_WORK TO BE COMPLETED_
Please restate each line of the data below exactly. Omit all images.

_SUPPLIED INFORMATION_
______

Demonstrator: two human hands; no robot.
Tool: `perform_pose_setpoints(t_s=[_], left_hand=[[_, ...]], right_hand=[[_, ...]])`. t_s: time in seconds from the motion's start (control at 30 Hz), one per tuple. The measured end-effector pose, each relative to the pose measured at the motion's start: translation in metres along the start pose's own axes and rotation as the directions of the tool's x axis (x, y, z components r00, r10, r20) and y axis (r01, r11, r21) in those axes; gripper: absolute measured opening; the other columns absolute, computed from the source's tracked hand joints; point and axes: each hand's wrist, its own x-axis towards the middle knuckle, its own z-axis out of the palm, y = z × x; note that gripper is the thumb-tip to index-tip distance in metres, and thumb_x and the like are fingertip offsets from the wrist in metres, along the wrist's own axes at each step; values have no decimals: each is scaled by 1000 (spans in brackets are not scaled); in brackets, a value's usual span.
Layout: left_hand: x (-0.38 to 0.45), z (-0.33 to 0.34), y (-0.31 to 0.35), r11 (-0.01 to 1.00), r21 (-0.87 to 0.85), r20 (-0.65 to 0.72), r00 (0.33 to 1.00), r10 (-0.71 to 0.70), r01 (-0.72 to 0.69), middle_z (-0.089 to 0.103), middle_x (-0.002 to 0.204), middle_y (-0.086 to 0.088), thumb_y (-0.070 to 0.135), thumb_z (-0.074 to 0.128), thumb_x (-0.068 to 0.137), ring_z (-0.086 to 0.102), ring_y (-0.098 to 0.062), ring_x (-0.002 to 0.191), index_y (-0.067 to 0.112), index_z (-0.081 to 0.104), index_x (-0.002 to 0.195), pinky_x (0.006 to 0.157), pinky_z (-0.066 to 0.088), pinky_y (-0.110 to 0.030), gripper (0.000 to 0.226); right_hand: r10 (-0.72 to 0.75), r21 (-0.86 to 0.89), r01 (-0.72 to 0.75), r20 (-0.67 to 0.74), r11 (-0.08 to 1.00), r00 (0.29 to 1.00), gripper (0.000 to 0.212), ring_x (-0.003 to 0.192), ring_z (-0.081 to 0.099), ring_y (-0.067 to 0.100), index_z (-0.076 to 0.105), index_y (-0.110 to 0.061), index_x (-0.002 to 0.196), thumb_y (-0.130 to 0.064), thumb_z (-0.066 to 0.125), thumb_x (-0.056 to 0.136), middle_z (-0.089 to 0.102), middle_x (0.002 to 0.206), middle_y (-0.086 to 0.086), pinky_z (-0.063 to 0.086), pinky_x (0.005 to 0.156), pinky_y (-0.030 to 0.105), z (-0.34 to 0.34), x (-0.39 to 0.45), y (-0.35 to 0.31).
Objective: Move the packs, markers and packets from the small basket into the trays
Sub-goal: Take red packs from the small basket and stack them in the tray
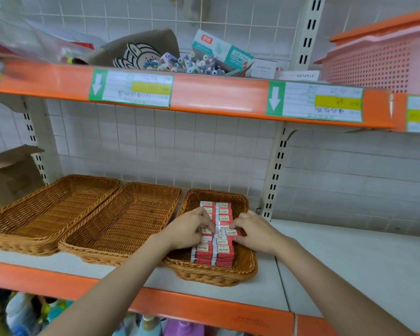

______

_PROBLEM SOLUTION_
Demonstrator: two human hands; no robot.
Tool: `perform_pose_setpoints(t_s=[_], left_hand=[[_, ...]], right_hand=[[_, ...]])`. t_s: time in seconds from the motion's start (control at 30 Hz), one per tuple. The measured end-effector pose, each relative to the pose measured at the motion's start: translation in metres along the start pose's own axes and rotation as the directions of the tool's x axis (x, y, z components r00, r10, r20) and y axis (r01, r11, r21) in those axes; gripper: absolute measured opening; the other columns absolute, computed from the source's tracked hand joints; point and axes: each hand's wrist, its own x-axis towards the middle knuckle, its own z-axis out of the palm, y = z × x; note that gripper is the thumb-tip to index-tip distance in metres, and thumb_x and the like are fingertip offsets from the wrist in metres, along the wrist's own axes at each step; values have no decimals: each is scaled by 1000 (spans in brackets are not scaled); in brackets, a value's usual span.
Layout: left_hand: x (-0.38 to 0.45), z (-0.33 to 0.34), y (-0.31 to 0.35), r11 (-0.01 to 1.00), r21 (-0.87 to 0.85), r20 (-0.65 to 0.72), r00 (0.33 to 1.00), r10 (-0.71 to 0.70), r01 (-0.72 to 0.69), middle_z (-0.089 to 0.103), middle_x (-0.002 to 0.204), middle_y (-0.086 to 0.088), thumb_y (-0.070 to 0.135), thumb_z (-0.074 to 0.128), thumb_x (-0.068 to 0.137), ring_z (-0.086 to 0.102), ring_y (-0.098 to 0.062), ring_x (-0.002 to 0.191), index_y (-0.067 to 0.112), index_z (-0.081 to 0.104), index_x (-0.002 to 0.195), pinky_x (0.006 to 0.157), pinky_z (-0.066 to 0.088), pinky_y (-0.110 to 0.030), gripper (0.000 to 0.226); right_hand: r10 (-0.72 to 0.75), r21 (-0.86 to 0.89), r01 (-0.72 to 0.75), r20 (-0.67 to 0.74), r11 (-0.08 to 1.00), r00 (0.29 to 1.00), gripper (0.000 to 0.212), ring_x (-0.003 to 0.192), ring_z (-0.081 to 0.099), ring_y (-0.067 to 0.100), index_z (-0.076 to 0.105), index_y (-0.110 to 0.061), index_x (-0.002 to 0.196), thumb_y (-0.130 to 0.064), thumb_z (-0.066 to 0.125), thumb_x (-0.056 to 0.136), middle_z (-0.089 to 0.102), middle_x (0.002 to 0.206), middle_y (-0.086 to 0.086), pinky_z (-0.063 to 0.086), pinky_x (0.005 to 0.156), pinky_y (-0.030 to 0.105), z (-0.34 to 0.34), x (-0.39 to 0.45), y (-0.35 to 0.31).
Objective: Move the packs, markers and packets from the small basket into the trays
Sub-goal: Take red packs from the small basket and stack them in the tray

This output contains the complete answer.